▸ **Assignment**
If a line in the listing below includes the string "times", pull it out.

▸ **Recorded information**
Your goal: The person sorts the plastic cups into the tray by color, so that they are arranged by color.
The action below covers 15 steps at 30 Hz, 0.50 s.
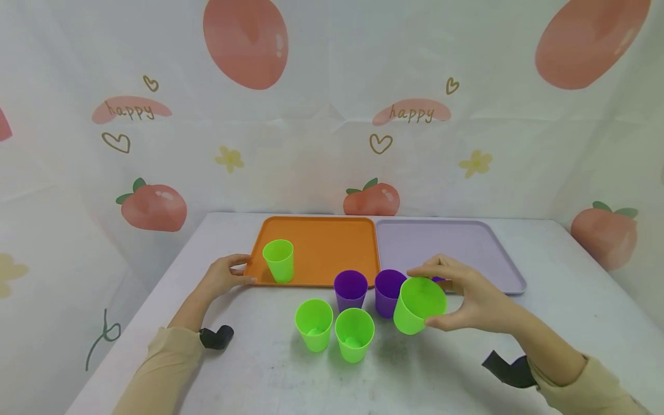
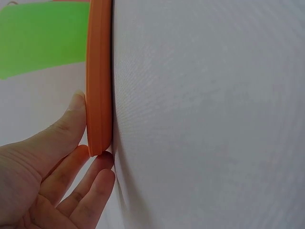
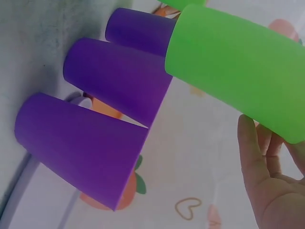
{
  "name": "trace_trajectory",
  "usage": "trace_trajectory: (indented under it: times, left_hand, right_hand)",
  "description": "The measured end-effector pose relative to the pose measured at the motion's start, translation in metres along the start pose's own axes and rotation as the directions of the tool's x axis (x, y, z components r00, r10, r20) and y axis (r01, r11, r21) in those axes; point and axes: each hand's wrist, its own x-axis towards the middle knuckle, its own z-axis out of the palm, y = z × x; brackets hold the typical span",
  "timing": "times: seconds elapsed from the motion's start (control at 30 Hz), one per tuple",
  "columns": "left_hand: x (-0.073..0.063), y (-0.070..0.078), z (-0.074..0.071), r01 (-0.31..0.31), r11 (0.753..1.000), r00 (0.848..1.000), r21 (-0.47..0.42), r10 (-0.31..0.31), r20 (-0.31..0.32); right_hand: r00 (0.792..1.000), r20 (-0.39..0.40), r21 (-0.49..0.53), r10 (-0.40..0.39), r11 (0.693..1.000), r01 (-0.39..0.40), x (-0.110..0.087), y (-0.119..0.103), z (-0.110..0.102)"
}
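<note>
In the head view my right hand grips a green cup between thumb and fingers near its rim. The cup is tilted and raised off the table, its mouth toward me. Purple cups stand behind and left of it, one mostly hidden by that hand. The right wrist view shows three purple cups beside the held green cup. My left hand holds the near left corner of the orange tray, thumb and fingers about its edge. One green cup stands in this tray.
Two more green cups stand upright on the white table, in front of the purple ones. A lilac tray adjoins the orange tray on the right. Behind the table hangs a white cloth with peach prints.
</note>
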Motion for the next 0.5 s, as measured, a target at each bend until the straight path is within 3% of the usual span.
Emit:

▸ **Response for this exercise**
  "usage": "trace_trajectory: (indented under it: times, left_hand, right_hand)",
  "timing": "times: seconds elapsed from the motion's start (control at 30 Hz), one per tuple",

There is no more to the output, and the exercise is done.